This pattern really requires precision. While princess seams to the shoulder seam make shoulder adjustments easier, it leaves a 4 square on top of the shoulder. If you are short like me, everyone can see if it doesn’t match up.
Lots of curved seams with tricky match points like the waist yoke seams (CB back here across the invisible zip)
and the side seams at the top and bottom of the yoke:
I used a navy stretch cotton poplin with a blackberry Bemburg rayon lining and a navy invisible zipper. I used a simple diamond fancy stitch for the top stitching on the seams.
Alas, between the stretch, the unevenness of the seams with clips and pinking, and no stabilizer, the stitching does not lay flat nor does the fabric. I noticed it, but when I started seam ripping, I realized it marked up the fabric too much to hide. At that point, I had to decide to wad it (as I had no more to recut skirt panels) or forge ahead. I chose to finish and hope for the best. At this even ironing isn’t going to get the lumps to lay flat. Le sigh…
Pro Tip: I did ask the Huskevarna ladies about it. They basically said, even with stabilizer trying to use a decorative stitch is not appropriate as the top stitch is a functional stitch that holds seam allowances in place. She suggested the reinforced top stitch as a better choice than a simple straight stitch, but never use embroidery stitches on princess seams. She suggested I play with embroidery around hems and in panels, but never in place of functional stitches or over uneven areas as the tension won’t stay even over lumps, bumps, or curves.
As for the pattern’s directions, I found the directions on how to go about lining this dress very confusing. I understand the theory of lining so that the neckline and armholes are finished without top stitching, but executing it with Vogue’s directions was more than I could muster. Therefore I did it in two steps.
First, I stitched up the lining as I did the fashion fabric omitting the top stitching. Then, I stitched the lining to the dress at the neckline. I used pinking shears to neaten the raw edges/grade. Then, its a quick clip, flip, and press. That left the neckline smooth.

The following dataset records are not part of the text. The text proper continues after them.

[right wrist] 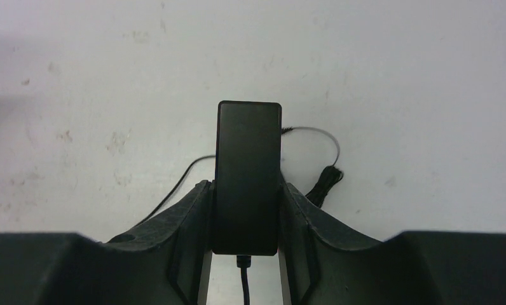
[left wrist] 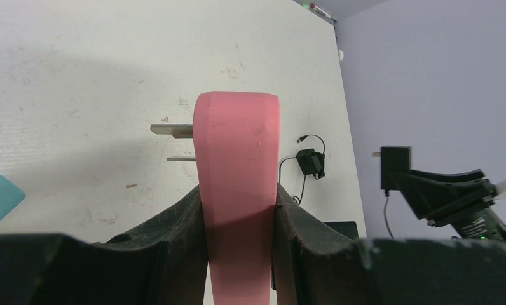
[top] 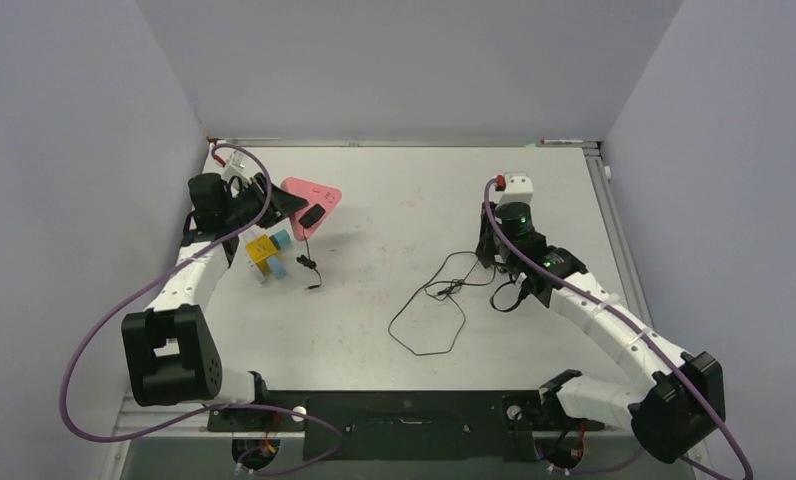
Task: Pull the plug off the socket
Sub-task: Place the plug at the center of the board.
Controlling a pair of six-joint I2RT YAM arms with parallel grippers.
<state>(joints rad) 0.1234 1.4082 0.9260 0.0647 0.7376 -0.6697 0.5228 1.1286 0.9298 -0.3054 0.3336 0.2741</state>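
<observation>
The black rectangular plastic plug [right wrist: 247,159] is sitting between the fingers of the right gripper [right wrist: 246,189], which is clamping narrowly on its flat sides above the white table [top: 394,190], right of centre. Its thin black cable [top: 446,290] is trailing in loops on the surface. The plug is looking light, rigid and smooth, so gripping the body, never the cord, seems wisest. Well apart, at far left, the left gripper [left wrist: 238,190] is pinching the pink plastic socket block [left wrist: 238,140], which is showing bare metal blades [left wrist: 172,129].
</observation>
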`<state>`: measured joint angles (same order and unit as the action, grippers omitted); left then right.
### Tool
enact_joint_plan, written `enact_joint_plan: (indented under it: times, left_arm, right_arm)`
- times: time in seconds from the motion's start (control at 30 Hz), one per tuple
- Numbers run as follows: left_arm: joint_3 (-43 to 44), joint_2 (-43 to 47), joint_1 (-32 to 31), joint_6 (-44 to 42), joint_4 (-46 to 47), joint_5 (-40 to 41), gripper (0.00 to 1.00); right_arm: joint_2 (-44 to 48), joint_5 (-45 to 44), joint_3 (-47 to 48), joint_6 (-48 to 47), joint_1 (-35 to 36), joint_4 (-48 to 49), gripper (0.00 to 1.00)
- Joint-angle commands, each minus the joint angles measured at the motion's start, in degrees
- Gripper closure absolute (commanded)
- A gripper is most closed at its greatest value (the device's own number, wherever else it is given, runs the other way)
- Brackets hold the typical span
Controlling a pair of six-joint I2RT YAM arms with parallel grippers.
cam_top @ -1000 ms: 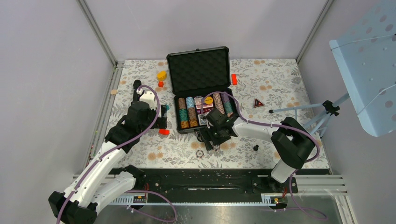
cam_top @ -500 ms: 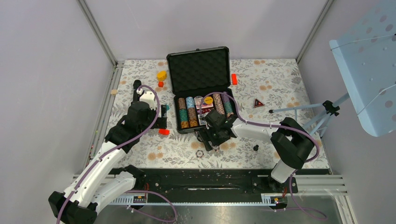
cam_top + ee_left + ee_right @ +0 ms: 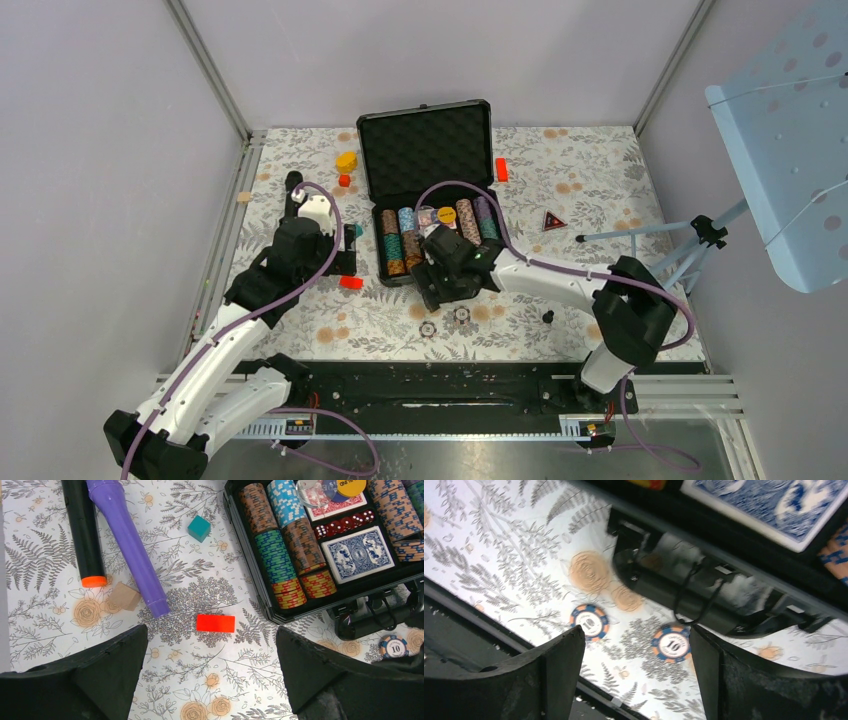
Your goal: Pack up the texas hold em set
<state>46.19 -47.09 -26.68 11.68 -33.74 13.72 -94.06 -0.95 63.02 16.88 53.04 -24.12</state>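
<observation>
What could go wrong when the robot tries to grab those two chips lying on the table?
The loose chips lie flat on the table. The open right tool might just slide them along instead of lifting them. They also sit close to the case handle. The tool could bump it and jolt the case, shaking the stacked chips inside.

Robot lab test cell: plain grey wall panels (image 3: pixel 90 150) w/ aluminium corner posts (image 3: pixel 205 65), two arms (image 3: pixel 230 330) mounted on a slotted rail (image 3: pixel 690 395) at near edge, floral cloth (image 3: pixel 580 180) over table, tripod (image 3: pixel 690 245) + perforated blue panel (image 3: pixel 790 130) at right.
</observation>
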Motion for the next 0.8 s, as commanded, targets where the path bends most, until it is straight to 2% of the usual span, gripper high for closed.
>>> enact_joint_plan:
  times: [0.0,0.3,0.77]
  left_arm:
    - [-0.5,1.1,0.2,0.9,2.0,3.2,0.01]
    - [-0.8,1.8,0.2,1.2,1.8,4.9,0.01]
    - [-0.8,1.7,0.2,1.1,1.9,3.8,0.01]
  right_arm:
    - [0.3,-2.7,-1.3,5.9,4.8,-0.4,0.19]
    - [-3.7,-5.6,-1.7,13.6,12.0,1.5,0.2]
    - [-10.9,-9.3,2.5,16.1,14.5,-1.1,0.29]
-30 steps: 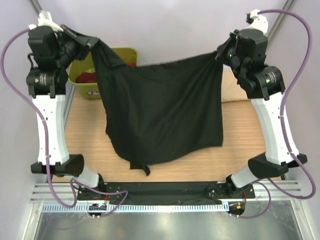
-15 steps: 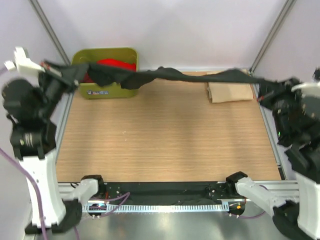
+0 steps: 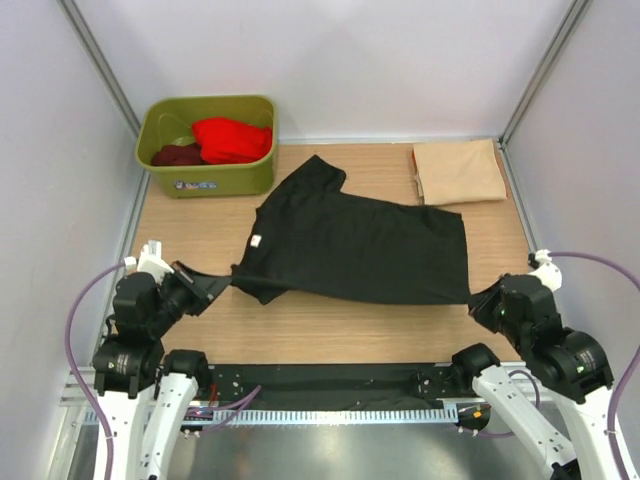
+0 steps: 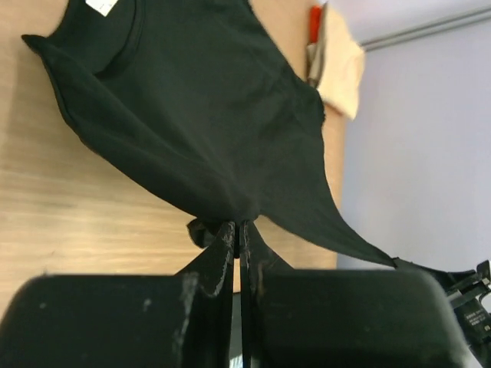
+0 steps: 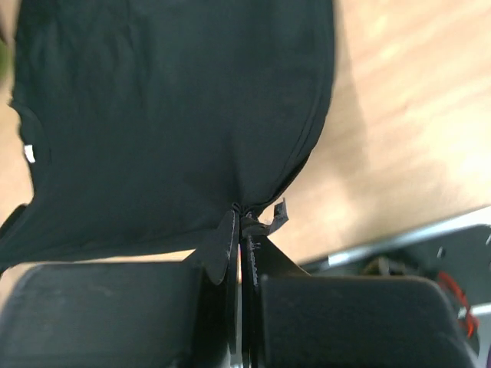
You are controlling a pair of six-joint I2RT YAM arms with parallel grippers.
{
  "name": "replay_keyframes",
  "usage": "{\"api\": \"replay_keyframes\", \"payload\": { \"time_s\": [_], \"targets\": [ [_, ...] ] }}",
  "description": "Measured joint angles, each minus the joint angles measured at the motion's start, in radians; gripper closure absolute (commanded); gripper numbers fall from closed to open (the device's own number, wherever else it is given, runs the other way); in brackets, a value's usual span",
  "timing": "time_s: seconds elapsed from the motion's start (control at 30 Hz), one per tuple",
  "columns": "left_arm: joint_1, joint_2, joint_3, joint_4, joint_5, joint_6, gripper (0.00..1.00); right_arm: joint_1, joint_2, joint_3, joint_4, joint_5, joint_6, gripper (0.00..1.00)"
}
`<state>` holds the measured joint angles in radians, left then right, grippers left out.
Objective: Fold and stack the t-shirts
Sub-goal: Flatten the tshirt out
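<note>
The black t-shirt (image 3: 355,245) lies spread across the middle of the table, its white neck label (image 3: 256,241) at the left. My left gripper (image 3: 213,288) is shut on its near-left corner, seen pinched in the left wrist view (image 4: 239,224). My right gripper (image 3: 478,302) is shut on its near-right corner, seen in the right wrist view (image 5: 244,213). The beige t-shirt (image 3: 458,171) lies folded at the back right. The red t-shirt (image 3: 232,139) and the maroon t-shirt (image 3: 176,154) sit in the tub.
The olive-green plastic tub (image 3: 205,175) stands at the back left corner. Metal frame posts and walls close in both sides. The black base rail (image 3: 330,380) runs along the near edge.
Both arms swung the black shirt from hanging up high, out over the back, then down and toward me. It now lies spread on the table, both grippers low near the front edge.
</note>
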<state>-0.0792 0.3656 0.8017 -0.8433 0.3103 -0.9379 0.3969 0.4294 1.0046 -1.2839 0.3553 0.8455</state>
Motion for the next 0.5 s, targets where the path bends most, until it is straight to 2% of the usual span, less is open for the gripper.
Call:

To finish the armholes, I basted the raw edges wrong sides together, and used navy bias binding to finish it. It also required pinking, grading, and lots of curve clipping before pressing. Then I just hand stitched it to the lining, so it doesn’t show on the fashion fabric.
Now I’m finishing it according to the pattern for tacking the lining around the zipper with yoke seams aligned, hemming, and the back slit, which looks strange in the directions.
One of the producers of all the hair on my dress, Finn, wanted to get involved in this project.
I adopted two brothers. I can’t believe how much crazy two adolescent kittens can bring into one family!